Mais voilà qu’un matin, arriva à l’hôtel du Mont-Oriol une noble famille espagnole, le duc et la duchesse de Ramas-Aldavarra, qui amenaient avec eux leur médecin, un Italien, le docteur Mazelli, de Milan.
C’était un homme de trente ans, grand, mince, très joli garçon, portant moustaches seulement.
Dès le premier soir il fit la conquête de la table d’hôte, car le duc, homme triste, atteint d’une obésité monstrueuse, avait horreur de l’isolement et voulait manger dans la salle commune. Le docteur Mazelli connaissait déjà par leurs noms presque tous les habitués; il eut un mot aimable pour chaque homme, un compliment pour chaque femme, un sourire même pour chaque domestique.
Placé à la droite de la duchesse, une belle personne entre trente-cinq et quarante ans, au teint pâle, aux yeux noirs, aux cheveux bleuâtres, il lui disait à chaque plat: «Très peu», ou bien: «Non, pas ceci», ou bien: «Oui, mangez de cela.» Et il lui versait lui-même à boire, avec un soin très grand, en mesurant bien exactement les proportions de vin et d’eau qu’il mélangeait.
Il gouvernait aussi les nourritures du duc, mais avec une négligence visible. Le client, d’ailleurs, ne tenait aucun compte de ses avis, dévorait tout avec une voracité bestiale, buvait à chaque repas deux carafes de vin pur, puis allait s’abattre sur une chaise, à l’air, devant la porte de l’hôtel et se mettait à geindre de peine en se lamentant sur ses digestions.
Après le premier dîner, le docteur Mazelli, qui avait jugé et pesé tout son monde d’un coup d’œil, alla rejoindre, sur la terrasse du Casino, Gontran qui fumait un cigare, se nomma et se mit à causer.
Au bout d’une heure, ils étaient intimes.
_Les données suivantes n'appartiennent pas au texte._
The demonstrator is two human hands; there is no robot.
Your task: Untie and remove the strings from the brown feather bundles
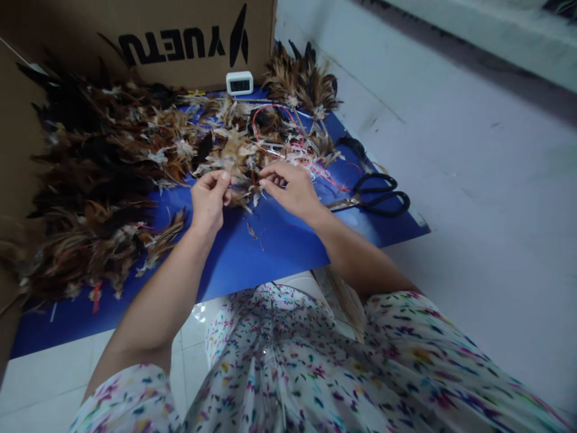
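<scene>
My left hand [208,201] is closed in a pinch, thumb against forefinger, at the front edge of a heap of feathers. What it pinches is too small to make out. Just to the right, my right hand [291,187] has its thumb and fingertips pressed together at a small dark brown feather [255,178]. Between and behind both hands lie loose tan feathers [237,150], partly hidden by the fingers. Pink and white strings [304,157] lie tangled just beyond my right hand. Black-handled scissors [369,195] rest on the blue board [265,258], right of my right wrist.
Brown and black feather bunches [99,240] cover the left side. Another feather bunch [302,78] stands at the back right. A small white digital clock [239,83] sits before a cardboard box [189,42]. A pale wall [487,168] borders the right side.
</scene>
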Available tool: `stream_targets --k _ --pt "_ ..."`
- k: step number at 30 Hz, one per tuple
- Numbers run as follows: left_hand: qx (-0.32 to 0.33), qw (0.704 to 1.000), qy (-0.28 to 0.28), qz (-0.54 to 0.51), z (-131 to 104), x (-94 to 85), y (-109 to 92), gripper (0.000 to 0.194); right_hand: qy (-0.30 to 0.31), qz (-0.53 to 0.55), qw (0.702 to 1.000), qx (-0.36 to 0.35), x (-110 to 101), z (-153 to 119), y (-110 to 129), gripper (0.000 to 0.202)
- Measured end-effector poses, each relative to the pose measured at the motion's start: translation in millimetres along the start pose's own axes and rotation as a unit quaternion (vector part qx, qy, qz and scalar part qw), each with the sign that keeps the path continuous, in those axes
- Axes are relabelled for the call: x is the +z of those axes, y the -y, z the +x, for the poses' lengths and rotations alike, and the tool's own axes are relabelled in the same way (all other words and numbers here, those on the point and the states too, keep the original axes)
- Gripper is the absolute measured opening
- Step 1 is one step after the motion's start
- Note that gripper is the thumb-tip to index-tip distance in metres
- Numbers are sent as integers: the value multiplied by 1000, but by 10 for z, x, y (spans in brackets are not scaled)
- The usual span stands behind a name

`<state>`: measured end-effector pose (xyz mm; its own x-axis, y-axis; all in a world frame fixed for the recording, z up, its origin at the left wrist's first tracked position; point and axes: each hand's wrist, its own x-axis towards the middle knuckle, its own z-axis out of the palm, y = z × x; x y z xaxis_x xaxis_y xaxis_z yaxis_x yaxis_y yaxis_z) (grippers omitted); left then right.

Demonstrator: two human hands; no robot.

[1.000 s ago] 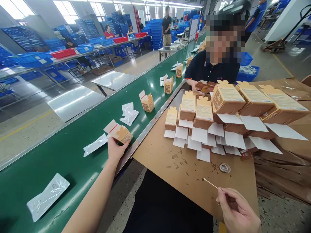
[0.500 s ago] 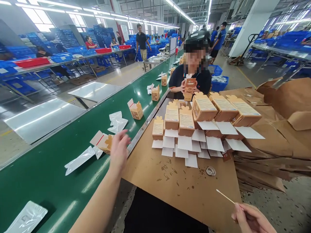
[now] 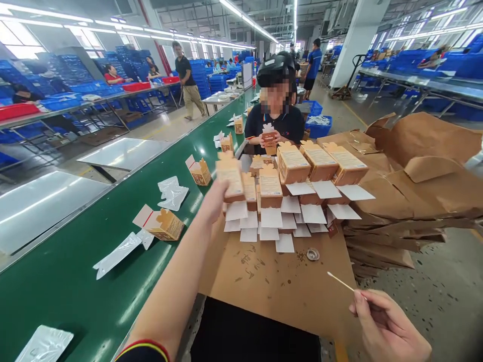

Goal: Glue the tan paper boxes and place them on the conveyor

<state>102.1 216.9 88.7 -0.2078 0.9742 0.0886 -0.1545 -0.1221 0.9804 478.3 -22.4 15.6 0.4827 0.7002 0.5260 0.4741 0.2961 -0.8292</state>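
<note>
My left hand (image 3: pixel 214 202) reaches across to the left end of a pile of cardboard boxes. Its fingers are closed on the side of a brown carton (image 3: pixel 231 180), which is blurred by motion and has a scalloped flap on top. Between thumb and fingers of my right hand (image 3: pixel 385 319), a thin cotton swab (image 3: pixel 340 280) points up and left over the tabletop. The other cartons (image 3: pixel 270 187) are stacked with white flaps (image 3: pixel 271 217) sticking out toward me. A small clear dish (image 3: pixel 313 254) lies in front of them, near dark stains on the brown surface.
A green conveyor belt (image 3: pixel 124 221) runs along the left, carrying open cartons (image 3: pixel 168 224) and silvery pouches (image 3: pixel 117 255). Across the table a co-worker (image 3: pixel 277 118) holds a carton. Crumpled brown paper (image 3: pixel 415 186) is heaped at the right. A person (image 3: pixel 184 75) walks beyond the belt.
My left hand has moved from beside the belt to the pile and taken hold of its leftmost carton. The swab stays in my right hand. The view has turned slightly right.
</note>
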Motion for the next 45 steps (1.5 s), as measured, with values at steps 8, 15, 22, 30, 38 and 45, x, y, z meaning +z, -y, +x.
stream_targets --k 8,15,22,30,38,45 --pt "-130 991 -29 8 -1709 -620 694 92 88 -123 985 -86 370 370 -368 33" --pt "-115 991 -23 71 -2074 -520 1158 85 144 -155 973 -91 510 375 -608 32" --pt "-164 984 -13 70 -1933 -573 1116 90 125 -35 989 -70 582 -18 -260 16" --pt "-163 984 -6 74 -1981 -507 1064 84 279 84 956 -18 1273 -861 72 20" --pt "-156 983 3 94 -2044 -474 998 85 292 91 952 -14 1271 -822 -7 21" --pt "-101 975 -2 197 -2295 -445 1064 77 241 68 968 13 812 -640 -142 21"
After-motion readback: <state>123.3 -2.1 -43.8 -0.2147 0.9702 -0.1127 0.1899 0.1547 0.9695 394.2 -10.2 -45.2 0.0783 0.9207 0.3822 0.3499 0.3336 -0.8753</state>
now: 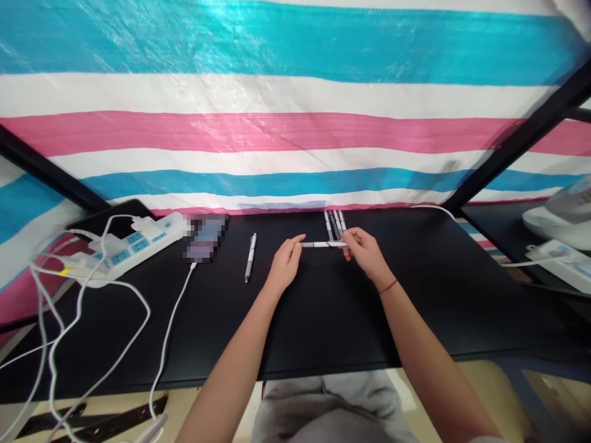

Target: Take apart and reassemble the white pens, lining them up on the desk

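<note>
A white-and-grey pen (318,244) is lying crosswise between the two hands, near the middle of the black table (332,320); the right hand (362,249) is pinching its right end between thumb and fingers; the left hand (287,261) is touching its left end, though I cannot tell whether those fingers are pinching it; just beyond, a row of similar pens (333,223) is lying side by side, pointing away from the person; left of the left hand, a single pen (250,257) is resting apart; farther left, a pixelated device (205,239) is trailing a white cable (173,320), and a power strip (152,243) is sitting beside it; behind everything, a striped sheet (295,132) is hanging.
</note>
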### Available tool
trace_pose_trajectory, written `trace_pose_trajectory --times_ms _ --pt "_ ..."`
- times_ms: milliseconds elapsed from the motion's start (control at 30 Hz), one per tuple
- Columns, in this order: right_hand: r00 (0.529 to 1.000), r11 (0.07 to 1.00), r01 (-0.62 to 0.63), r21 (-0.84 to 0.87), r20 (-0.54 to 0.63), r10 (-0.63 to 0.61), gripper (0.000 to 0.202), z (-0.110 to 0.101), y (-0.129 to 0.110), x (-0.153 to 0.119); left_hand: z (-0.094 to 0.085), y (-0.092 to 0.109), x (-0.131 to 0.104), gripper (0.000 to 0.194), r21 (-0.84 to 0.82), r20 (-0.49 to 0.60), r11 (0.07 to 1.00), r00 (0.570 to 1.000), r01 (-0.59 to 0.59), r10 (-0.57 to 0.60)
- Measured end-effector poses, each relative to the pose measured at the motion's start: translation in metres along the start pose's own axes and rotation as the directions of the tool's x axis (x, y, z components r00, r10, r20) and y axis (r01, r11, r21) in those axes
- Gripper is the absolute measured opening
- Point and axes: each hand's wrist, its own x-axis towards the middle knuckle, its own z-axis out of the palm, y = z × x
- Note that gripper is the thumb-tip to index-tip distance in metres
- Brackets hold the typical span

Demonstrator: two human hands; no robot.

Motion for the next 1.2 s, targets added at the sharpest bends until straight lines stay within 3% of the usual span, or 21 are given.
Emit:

Le lendemain, à la sortie du bain, il se fit présenter à Christiane dont il gagna la sympathie en dix minutes de conversation, et il la mit en relations le jour même avec la duchesse, qui n’aimait point non plus la solitude.
Il veillait à tout dans la maison des Espagnols, donnait au chef d’excellents conseils sur la cuisine, à la femme de chambre des avis précieux sur l’hygiène de la tête pour conserver aux cheveux de sa maîtresse leur brillant, leur nuance superbe et leur abondance, au cocher des renseignements fort utiles de médecine vétérinaire, et il savait rendre les heures courtes et légères, inventer des distractions, trouver dans les hôtels des connaissances de passage toujours choisies avec discernement.
La duchesse disait à Christiane, en parlant de lui:
—C’est un homme merveilleux, chère madame, il sait tout, il fait tout. C’est à lui que je dois ma taille.